Editor’s Note: Following President Obama’s speech in Cairo, Navtej Dhillion, director of the Middle East Youth Initiative, discusses the growing number of unemployed youth and declining economy in the Middle East with Kai Ryssdal on National Public Radio’s “Marketplace.”
Kai Ryssdal: Navtej Dhillon is the director of the Middle East Youth Initiative at the Brookings Institution. And he points out that 60 percent of the people who live in the region are less than 30 years old. In Egypt alone he told me there are a million-and-a-half young people out of work and another million entering the labor market, at a time when the global economy is in shreds.
Navtej Dhillon: So you have peaking youth population, and you have a slumping economy. The combination of the two is particularly bad. Imagine a typical Middle Eastern family where there are two parents, and three young adults. The two parents are retiring. And unfortunately, the three young adults who should be working, they’re not working, and they’re living with their parents because they have no jobs, they can’t get married, they don’t have access to housing, they have no savings. And therefore, they really aren’t able to contribute to the economy of the nation as well as the economy of the household.
Ryssdal: And then there becomes eventually a political and a social problem with this as well, as you have these 20-somethings who still live with their parents.
Dhillon: Certainly, I think that unemployment early on in one’s career can have life-long impacts in terms of reduced earnings. It can lead to a sense of alienation within society. But I would say the stakes are even larger. Imagine the baby boomers growing up in the Great Depression. Because they’re able to grow up at a time of relative prosperity in the U.S., they’re able to both contribute to that prosperity and maximize it. I think in the Middle East this generation hasn’t had that opportunity. So will this generation be better off than their parents? And if not, then that regressive trend I think really imperils the prosperity of the Middle East and its place in the global economy.

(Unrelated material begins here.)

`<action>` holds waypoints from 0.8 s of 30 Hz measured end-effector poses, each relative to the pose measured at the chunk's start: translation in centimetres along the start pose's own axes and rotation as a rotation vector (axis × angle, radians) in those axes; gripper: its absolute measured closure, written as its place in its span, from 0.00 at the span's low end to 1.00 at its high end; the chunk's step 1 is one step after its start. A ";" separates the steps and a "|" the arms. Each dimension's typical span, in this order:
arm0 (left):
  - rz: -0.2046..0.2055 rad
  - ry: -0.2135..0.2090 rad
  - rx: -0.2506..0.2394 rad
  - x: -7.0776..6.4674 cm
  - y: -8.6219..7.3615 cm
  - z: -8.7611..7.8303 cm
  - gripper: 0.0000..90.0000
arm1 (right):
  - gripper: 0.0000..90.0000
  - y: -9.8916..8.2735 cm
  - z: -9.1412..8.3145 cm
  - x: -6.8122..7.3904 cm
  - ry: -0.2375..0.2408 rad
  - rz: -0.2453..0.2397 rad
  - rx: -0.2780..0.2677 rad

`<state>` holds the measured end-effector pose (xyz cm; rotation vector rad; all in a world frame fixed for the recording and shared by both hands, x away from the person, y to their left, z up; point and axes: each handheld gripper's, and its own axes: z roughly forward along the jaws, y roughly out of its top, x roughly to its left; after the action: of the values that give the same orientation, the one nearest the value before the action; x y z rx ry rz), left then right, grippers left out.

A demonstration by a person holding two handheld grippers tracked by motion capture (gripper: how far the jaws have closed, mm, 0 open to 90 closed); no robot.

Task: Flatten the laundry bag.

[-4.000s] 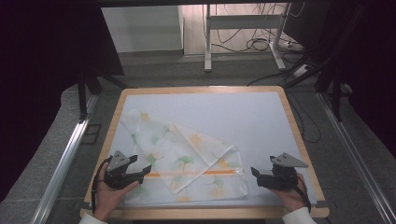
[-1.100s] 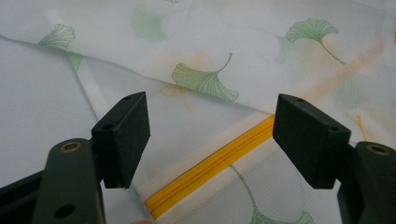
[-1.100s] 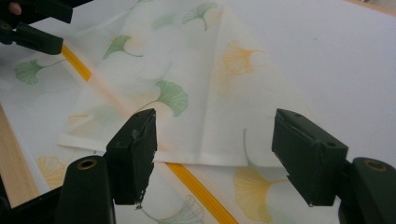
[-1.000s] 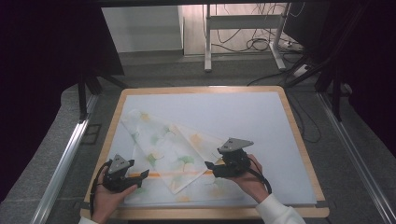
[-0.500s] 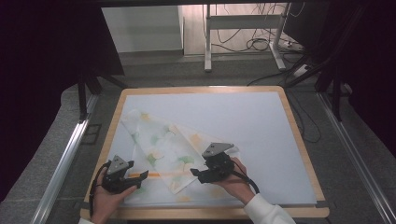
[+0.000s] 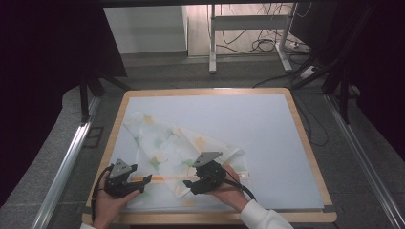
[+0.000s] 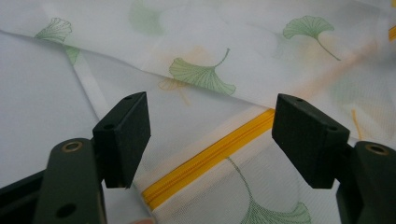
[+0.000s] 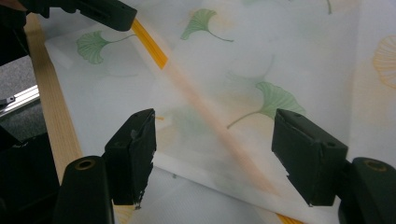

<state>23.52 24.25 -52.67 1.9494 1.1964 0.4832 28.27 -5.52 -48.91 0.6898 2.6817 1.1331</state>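
A wood-edged table [image 6: 305, 138] with a pale top, a thin leaf-print cloth [image 6: 167, 148] flat on it.

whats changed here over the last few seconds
The right gripper came in from the table's right edge to the middle of the thin white leaf-printed cloth with a yellow stripe, jaws open, holding nothing. The cloth's right part now lies folded over toward the left. The left gripper stayed put, open over the stripe; the wooden-rimmed table is unchanged.
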 end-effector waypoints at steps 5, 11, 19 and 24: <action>-0.001 0.002 -0.002 0.0 0.0 0.1 0.31 | 0.35 0.3 0.8 1.0 0.024 -0.022 0.009; 0.004 0.003 -0.004 0.0 0.0 -0.1 0.31 | 0.35 0.3 1.9 1.8 0.041 -0.038 0.038; 0.007 0.003 -0.003 0.0 0.0 -0.2 0.31 | 0.35 0.2 3.7 2.8 0.036 -0.069 0.094; 0.013 0.002 -0.001 0.0 0.0 -0.1 0.31 | 0.34 0.2 4.6 3.2 0.044 -0.081 0.119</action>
<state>23.41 24.32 -52.62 1.9572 1.1851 0.4930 26.96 -0.93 -51.88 0.5738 2.8049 0.9870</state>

Ryssdal: You mentioned Egypt, and some of the problems it’s having. Are there countries in the region, either in the Gulf region, or elsewhere in the Middle East, that are doing this well, that are managing this problem?
Dhillon: The good news here is that many countries have made tremendous investments in health and education. So you have young people who are more educated and healthier than their parents. But I would argue that it’s really hard to point to a single country where we have achieved success. I think this problem has been a challenge for almost all countries. And it has been in the past, it’s the challenge of the moment, and it will be the challenge of the future.